Some time ago, a few of my students at Boston Arts Academy and I got to talking about French-Guadeloupean composer Chevalier de Saint-Georges (warning: strong language), a wildly skilled fencer, superb violinist, and general badass who lived around the time of the French Revolution. One of them brought up the totally unrelated/haunting song "Chevalier" by Canadian R&B/soul singer-songwriter Daniel Caesar and the idea for a playlist was born.
Here's some music written by people named Chevalier or that have "Chevalier" (French for "knight") in the name somewhere:
Some thoughts on a few of these:
- Of course, a couple pieces from the Chevalier (de Saint-Georges) who sparked this idea, starting with the first movement of the overture of his most famous opera, L'Amant anonyme (which is also his Symphony No. 2 somehow ¯\_(ツ)_/¯ ). Later, the slow movement from his Violin Concerto in D Major, which suitably showed off his impressive violining.
- The French math rock group Totorro was one of the new things I found while going down this rabbit hole. Their "Chevalier Bulltoe", the second song from their debut album Home Alone, is a ton of fun, and everything else of theirs I've heard by now is just as refreshing and lively.
- If you've ever talked to me about film music, you know I have mixed feelings about Hans Zimmer. That said, his "Chevaliers de Sangreal" is pretty freakin' cool, regardless of anything, and the high point of an otherwise pretty bad movie.
- Edith Piaf lived exactly the kind of colorful life you'd expect from a French singer of her stature and time: car crashes, morphine addictions, mobsters, and spectacular roller coasters of fame and infamy. I didn't know this song of hers before, but it's a fun one! (Connecting to Zimmer, he used her "Non, je ne regrette rien" to great effect in Inception.)
- I know Maurice Chevalier mostly from his work on "The Aristocats" (can we agree that movie was really weird?) and "Livin' in the Sunlight" (on this playlist), but he was apparently quite a big name cabaret singer for several decades in the US and France.

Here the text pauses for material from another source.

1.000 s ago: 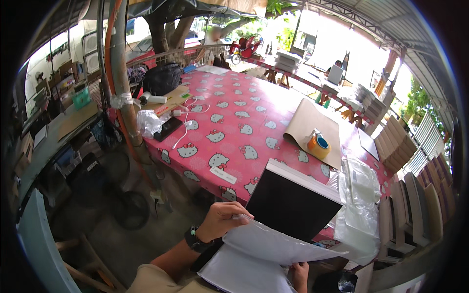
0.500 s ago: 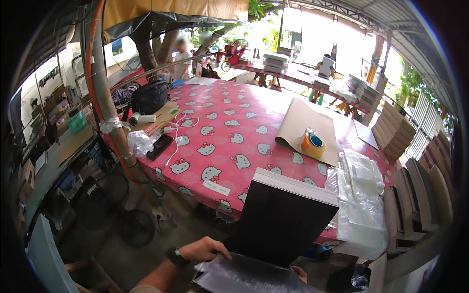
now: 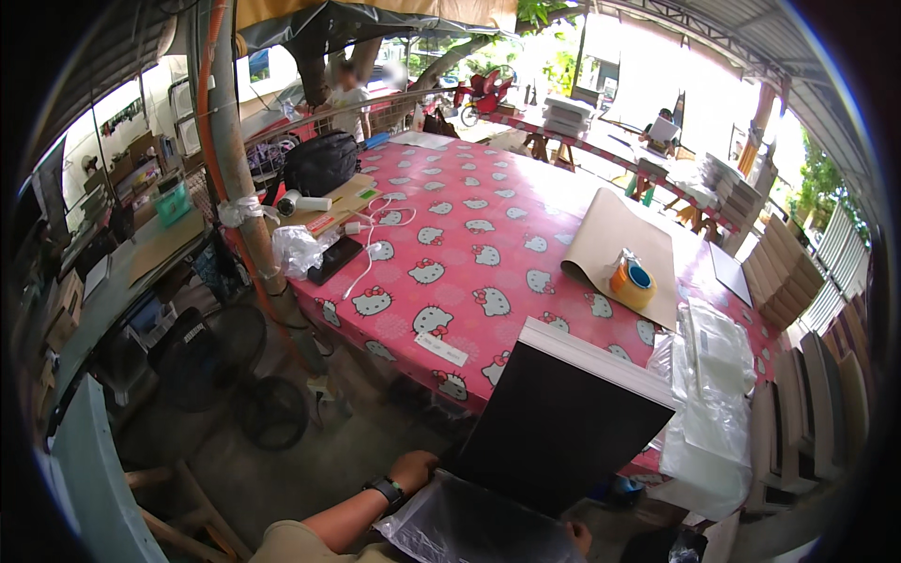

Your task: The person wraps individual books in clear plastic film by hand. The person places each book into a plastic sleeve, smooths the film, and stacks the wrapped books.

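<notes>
A thick black book with pale page edges stands tilted in front of me, against the near edge of the table. Its lower end meets a clear plastic bag close to my body. At the bag's left edge, beside the book's lower left corner, my left hand is closed on the plastic, its fingertips partly hidden. My right hand shows only in part, curled at the right edge of the bag; most of it is hidden behind the bag and book.
The table has a pink patterned cover. On it lie brown paper, tape rolls, clear plastic bags, a phone, a white cable and a black backpack. A post stands left; people are farther off.
My left hand has shifted slightly up and right along the bag's edge. The bag lies flatter against the book's lower end. The whole view has swung a little left.
</notes>
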`<state>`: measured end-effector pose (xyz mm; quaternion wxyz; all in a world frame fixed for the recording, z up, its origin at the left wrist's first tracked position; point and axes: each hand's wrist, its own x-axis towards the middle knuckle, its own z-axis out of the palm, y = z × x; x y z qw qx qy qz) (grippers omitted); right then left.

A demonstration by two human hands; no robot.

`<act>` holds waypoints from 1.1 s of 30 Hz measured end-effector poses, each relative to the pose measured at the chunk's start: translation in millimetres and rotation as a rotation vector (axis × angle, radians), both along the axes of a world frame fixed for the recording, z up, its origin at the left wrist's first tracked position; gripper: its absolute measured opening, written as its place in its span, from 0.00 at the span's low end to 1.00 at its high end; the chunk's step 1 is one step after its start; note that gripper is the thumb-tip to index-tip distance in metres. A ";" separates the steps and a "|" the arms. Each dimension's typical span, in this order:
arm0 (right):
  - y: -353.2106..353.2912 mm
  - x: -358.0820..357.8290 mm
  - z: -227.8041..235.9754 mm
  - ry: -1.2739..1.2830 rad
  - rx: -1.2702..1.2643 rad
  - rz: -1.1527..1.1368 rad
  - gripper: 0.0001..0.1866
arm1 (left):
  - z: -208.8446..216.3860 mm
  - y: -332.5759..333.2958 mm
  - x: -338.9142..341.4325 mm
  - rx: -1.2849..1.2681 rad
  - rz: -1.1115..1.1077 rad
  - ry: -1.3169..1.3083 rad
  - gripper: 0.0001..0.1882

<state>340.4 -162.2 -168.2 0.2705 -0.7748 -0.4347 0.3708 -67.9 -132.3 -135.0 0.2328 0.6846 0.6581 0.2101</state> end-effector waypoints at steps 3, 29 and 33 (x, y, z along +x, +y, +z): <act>-0.1 0.5 20.2 -0.057 -0.111 0.035 0.10 | 20.6 6.6 -5.0 -0.855 0.450 -0.790 0.15; 20.6 1.6 -5.0 -0.162 0.325 -0.029 0.08 | -11.6 23.7 33.2 -0.308 0.216 -0.083 0.17; 45.4 20.7 109.1 -0.298 0.834 -0.127 0.08 | -37.5 15.3 20.8 -0.158 0.195 -0.234 0.16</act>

- Alizée was another new name for me, with her quasi-love song "Mon chevalier" (I say "quasi" because the descriptions of her knight are... less than flattering). This song comes from her fifth studio album entitled 5. Take a moment to breathe that naming creativity in. The song itself is quite pretty!

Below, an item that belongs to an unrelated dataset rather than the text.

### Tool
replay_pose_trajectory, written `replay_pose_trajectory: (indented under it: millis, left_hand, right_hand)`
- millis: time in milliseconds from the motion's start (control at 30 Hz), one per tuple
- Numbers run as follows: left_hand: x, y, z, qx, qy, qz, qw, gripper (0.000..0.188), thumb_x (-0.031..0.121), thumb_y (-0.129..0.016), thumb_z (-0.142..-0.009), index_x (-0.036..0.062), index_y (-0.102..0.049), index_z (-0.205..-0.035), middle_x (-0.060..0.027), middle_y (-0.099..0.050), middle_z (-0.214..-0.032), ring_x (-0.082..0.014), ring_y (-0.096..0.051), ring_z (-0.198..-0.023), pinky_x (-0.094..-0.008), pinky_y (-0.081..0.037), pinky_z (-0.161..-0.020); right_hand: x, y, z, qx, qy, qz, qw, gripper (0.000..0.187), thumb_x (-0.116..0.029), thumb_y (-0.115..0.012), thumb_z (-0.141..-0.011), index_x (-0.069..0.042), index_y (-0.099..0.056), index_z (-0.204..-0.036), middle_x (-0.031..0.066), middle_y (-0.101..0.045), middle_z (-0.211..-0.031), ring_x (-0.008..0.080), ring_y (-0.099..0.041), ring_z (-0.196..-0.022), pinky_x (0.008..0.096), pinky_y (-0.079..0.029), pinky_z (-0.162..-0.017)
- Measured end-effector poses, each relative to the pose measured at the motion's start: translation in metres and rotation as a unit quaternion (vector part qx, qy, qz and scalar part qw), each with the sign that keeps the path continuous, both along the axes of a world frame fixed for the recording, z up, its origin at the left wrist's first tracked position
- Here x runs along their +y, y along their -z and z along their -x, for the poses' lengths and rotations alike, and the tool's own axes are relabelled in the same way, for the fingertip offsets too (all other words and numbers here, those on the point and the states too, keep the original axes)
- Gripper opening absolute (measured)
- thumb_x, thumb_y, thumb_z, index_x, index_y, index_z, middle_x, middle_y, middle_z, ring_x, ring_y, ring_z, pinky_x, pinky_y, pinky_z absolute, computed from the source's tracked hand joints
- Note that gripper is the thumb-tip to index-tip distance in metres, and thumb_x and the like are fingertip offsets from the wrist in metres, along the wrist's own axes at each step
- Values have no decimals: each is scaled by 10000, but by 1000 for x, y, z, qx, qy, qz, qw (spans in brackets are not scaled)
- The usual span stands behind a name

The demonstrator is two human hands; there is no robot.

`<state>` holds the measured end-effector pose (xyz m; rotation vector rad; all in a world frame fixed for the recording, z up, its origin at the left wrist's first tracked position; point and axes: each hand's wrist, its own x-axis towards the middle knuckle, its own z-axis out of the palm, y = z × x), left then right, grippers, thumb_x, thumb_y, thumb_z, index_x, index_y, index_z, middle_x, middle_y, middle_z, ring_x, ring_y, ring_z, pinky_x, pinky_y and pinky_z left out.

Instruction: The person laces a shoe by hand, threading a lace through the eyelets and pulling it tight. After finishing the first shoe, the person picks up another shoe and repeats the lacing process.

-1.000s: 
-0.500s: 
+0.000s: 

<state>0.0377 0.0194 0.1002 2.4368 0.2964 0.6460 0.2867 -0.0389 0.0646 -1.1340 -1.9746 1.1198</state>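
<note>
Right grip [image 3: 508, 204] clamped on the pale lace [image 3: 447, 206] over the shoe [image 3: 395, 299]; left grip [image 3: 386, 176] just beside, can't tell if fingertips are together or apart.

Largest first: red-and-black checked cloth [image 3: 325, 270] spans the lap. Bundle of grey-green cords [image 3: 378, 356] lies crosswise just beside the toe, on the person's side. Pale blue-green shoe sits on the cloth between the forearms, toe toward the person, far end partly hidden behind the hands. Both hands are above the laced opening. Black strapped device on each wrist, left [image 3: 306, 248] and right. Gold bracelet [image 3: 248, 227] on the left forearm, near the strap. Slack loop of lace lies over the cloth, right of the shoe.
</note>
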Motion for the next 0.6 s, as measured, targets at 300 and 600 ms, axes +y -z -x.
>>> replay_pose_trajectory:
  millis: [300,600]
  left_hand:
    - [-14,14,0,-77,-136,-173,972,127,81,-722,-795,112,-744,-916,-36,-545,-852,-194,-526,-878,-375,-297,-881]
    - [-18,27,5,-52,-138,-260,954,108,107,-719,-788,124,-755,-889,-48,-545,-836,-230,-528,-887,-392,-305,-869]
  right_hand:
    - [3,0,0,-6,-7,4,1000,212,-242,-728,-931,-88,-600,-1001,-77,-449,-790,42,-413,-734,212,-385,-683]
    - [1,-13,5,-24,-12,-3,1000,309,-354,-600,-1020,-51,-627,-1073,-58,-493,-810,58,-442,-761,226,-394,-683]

- I was shocked to discover the Québécois singer Céline Dion has in fact done more than one song, this one a take on the French children's song "The wolf, the doe, and the knight."
- Going waaay back, Baroque composer Michel Delalande was a Chevalier of the Order of St. Michel, so he earns a spot on the list with the 2nd movement of his haunting "Miserere".
- Another "Mon chevalier" on the list, and this was probably the coolest song that was new for me. French electronic composer Émilie Simon wrote this song in memory of her husband Franky Knight, who died during the swine flue pandemic in '09. Her voice and style remind me a bit of Björk, the swan-wearing Icelandic singer-songwriter who is one of my favorite musicians.
- Adrien Chevalier is a jazz violinist, so you know he's doing things right. He paired up with fellow New Yorker and singer Myriam Phiro on this arrangement of one of my favorite Mexican ballads, "Besame Mucho".
- And last but not least, a bit of a stretch: the closing movement of Stravinsky's iconic Firebird Suite actually has chevaliers hidden in the subtitle, with the "Return to Life of the Petrified Knights". And it makes a good ending, so why not.